- **About this exercise**: Count, in the entries, the lines with "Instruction". Answer with the number only.

- **Working data**:
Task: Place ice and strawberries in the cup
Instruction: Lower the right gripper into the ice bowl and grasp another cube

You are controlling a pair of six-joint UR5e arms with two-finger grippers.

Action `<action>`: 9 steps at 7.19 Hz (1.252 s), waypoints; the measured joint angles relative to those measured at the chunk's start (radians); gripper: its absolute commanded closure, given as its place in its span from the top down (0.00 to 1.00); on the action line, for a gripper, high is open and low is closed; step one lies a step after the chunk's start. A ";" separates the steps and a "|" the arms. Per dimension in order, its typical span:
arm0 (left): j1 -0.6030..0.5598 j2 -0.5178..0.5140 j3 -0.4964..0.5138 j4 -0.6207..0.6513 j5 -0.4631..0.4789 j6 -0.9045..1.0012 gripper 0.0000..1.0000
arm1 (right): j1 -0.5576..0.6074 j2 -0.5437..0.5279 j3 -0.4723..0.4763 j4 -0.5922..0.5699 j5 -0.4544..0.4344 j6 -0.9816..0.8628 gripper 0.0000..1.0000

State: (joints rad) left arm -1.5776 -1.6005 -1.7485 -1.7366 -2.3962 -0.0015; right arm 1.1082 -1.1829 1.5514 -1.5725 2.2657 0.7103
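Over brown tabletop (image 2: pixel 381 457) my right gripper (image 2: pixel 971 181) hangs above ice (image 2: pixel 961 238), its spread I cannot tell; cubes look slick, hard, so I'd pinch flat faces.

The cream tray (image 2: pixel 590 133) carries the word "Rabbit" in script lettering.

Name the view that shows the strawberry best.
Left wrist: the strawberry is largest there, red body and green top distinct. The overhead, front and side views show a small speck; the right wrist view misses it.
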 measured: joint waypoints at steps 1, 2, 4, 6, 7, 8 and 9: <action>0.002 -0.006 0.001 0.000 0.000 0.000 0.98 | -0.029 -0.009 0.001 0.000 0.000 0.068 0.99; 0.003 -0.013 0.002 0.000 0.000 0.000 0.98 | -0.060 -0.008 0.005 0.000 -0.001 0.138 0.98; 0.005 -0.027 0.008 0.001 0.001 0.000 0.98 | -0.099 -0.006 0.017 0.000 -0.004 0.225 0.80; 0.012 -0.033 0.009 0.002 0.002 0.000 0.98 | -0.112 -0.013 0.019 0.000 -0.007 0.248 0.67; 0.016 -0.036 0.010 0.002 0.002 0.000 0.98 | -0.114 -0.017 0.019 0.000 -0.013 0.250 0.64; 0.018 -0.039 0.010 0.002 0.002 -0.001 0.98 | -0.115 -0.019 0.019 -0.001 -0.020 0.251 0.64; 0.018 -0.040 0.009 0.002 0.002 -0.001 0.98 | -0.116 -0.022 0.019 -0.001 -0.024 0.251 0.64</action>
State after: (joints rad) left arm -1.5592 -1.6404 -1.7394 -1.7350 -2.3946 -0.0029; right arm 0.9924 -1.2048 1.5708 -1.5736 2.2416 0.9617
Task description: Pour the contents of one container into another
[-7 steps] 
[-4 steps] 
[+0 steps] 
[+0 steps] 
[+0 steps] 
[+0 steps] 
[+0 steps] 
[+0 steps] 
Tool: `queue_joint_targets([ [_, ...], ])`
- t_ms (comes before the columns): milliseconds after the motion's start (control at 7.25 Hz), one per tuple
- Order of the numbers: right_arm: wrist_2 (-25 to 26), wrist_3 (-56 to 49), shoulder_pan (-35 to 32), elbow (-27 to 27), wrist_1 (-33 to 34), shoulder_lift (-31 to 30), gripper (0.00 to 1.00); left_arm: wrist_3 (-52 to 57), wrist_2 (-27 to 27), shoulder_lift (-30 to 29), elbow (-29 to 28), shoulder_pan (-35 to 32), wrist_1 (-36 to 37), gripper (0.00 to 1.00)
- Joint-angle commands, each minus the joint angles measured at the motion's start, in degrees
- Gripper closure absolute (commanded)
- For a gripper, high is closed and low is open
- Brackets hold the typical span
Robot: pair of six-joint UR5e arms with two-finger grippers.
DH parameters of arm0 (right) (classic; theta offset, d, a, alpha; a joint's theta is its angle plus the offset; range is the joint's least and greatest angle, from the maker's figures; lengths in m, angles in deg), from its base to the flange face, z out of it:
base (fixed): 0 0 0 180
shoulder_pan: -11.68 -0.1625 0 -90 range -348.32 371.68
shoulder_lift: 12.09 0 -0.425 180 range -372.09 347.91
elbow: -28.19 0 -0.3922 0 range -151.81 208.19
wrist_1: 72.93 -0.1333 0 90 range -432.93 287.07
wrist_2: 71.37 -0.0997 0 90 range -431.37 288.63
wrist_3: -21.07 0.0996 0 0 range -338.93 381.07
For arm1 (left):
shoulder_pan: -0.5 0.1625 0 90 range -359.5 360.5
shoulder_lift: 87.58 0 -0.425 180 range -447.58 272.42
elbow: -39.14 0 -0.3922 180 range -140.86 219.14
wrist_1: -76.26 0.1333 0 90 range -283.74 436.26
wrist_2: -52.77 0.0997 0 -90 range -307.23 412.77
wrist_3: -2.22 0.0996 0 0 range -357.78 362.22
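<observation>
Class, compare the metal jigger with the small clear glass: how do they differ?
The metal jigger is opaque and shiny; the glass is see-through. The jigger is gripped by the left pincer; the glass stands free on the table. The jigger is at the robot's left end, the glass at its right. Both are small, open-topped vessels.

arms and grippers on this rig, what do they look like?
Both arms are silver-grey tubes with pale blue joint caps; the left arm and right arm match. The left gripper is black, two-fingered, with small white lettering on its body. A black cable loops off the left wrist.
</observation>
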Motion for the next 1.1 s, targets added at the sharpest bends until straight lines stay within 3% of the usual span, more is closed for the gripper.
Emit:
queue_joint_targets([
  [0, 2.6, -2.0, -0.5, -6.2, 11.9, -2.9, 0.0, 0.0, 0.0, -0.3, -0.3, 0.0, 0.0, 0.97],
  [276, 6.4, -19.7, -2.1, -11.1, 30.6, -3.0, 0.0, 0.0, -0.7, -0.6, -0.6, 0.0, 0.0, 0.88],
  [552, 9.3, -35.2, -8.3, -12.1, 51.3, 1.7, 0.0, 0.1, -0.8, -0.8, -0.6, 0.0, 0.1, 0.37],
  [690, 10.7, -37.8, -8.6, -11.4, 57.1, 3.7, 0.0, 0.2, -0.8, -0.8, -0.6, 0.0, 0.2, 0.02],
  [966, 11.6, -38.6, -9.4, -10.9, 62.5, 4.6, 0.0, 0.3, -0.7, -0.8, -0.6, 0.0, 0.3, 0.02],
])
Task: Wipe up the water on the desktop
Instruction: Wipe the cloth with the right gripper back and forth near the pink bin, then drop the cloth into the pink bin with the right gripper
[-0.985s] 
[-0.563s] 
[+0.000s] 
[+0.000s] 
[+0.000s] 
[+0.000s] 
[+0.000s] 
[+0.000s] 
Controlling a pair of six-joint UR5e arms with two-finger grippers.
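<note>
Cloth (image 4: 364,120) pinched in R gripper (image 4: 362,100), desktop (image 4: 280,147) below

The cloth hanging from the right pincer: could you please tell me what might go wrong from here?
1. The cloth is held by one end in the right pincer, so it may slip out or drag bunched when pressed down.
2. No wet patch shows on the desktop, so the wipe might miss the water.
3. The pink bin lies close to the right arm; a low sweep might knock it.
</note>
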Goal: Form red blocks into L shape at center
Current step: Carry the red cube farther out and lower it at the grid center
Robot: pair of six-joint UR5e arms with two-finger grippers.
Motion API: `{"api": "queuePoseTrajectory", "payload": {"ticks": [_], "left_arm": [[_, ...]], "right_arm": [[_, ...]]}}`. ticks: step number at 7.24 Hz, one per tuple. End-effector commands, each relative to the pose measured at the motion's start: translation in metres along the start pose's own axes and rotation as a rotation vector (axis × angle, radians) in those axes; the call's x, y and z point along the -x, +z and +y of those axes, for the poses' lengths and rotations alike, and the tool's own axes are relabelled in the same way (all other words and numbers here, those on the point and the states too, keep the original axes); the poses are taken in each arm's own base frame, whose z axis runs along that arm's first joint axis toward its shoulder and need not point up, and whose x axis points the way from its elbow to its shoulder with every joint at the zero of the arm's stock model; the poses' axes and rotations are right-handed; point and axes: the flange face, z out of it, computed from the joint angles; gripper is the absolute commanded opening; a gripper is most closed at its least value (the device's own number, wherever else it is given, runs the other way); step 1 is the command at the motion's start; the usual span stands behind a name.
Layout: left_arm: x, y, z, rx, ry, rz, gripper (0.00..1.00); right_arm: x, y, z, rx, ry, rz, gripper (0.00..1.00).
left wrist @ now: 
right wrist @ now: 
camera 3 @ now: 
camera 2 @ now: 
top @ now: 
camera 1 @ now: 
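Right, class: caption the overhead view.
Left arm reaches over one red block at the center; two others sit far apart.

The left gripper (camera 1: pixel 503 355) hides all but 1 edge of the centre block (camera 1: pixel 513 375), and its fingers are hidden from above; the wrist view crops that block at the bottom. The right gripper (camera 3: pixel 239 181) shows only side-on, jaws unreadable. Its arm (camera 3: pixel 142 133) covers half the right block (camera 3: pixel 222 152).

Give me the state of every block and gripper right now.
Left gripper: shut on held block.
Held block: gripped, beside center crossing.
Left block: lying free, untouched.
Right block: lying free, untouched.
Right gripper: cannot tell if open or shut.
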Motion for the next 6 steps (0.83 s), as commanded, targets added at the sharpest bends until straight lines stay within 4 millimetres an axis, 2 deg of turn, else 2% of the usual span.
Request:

- **Answer to this task**: 2